Material provided:

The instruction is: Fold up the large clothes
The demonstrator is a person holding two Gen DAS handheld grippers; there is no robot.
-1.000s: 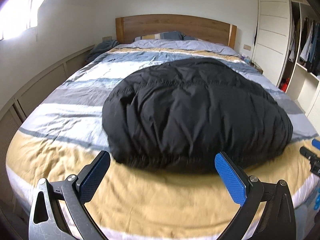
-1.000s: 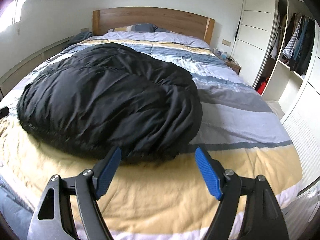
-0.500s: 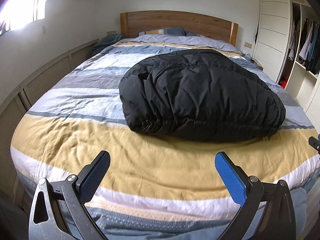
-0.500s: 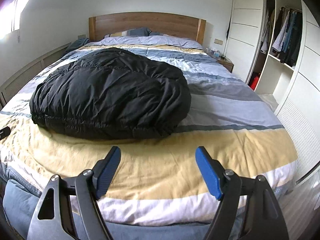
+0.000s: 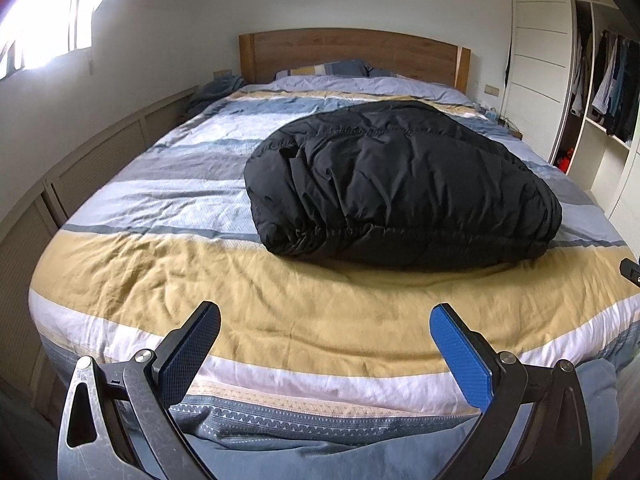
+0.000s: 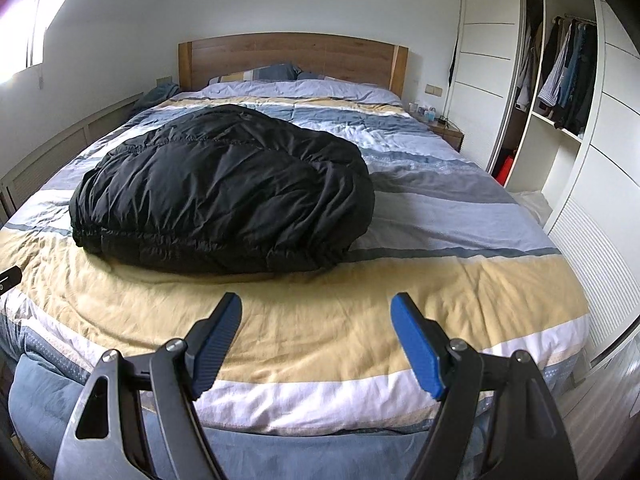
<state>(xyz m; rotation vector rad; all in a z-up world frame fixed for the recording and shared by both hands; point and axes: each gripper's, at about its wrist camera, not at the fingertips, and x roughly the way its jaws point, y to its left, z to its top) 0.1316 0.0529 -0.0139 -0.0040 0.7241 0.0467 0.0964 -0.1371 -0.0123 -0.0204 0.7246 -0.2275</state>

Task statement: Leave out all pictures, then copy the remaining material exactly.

Expected output:
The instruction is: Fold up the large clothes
The demonstrator is a person holding two Gen DAS handheld grippers; there is no robot.
-1.000s: 
-1.000s: 
-0.500s: 
-0.500s: 
+0.000s: 
+0.000s: 
<state>(xyz m; rotation vector rad; all in a z-up world frame fixed for the recording and shared by both hands; point and axes: each gripper's, at about its wrist camera, not at the fingertips, and x roughly the way its jaws point, y to its left, z to its top) 0.1316 0.0529 -0.0139 -0.0040 0.7241 0.0467 0.0964 -0.1371 -0.0123 -0.0204 0.7246 -0.2275</state>

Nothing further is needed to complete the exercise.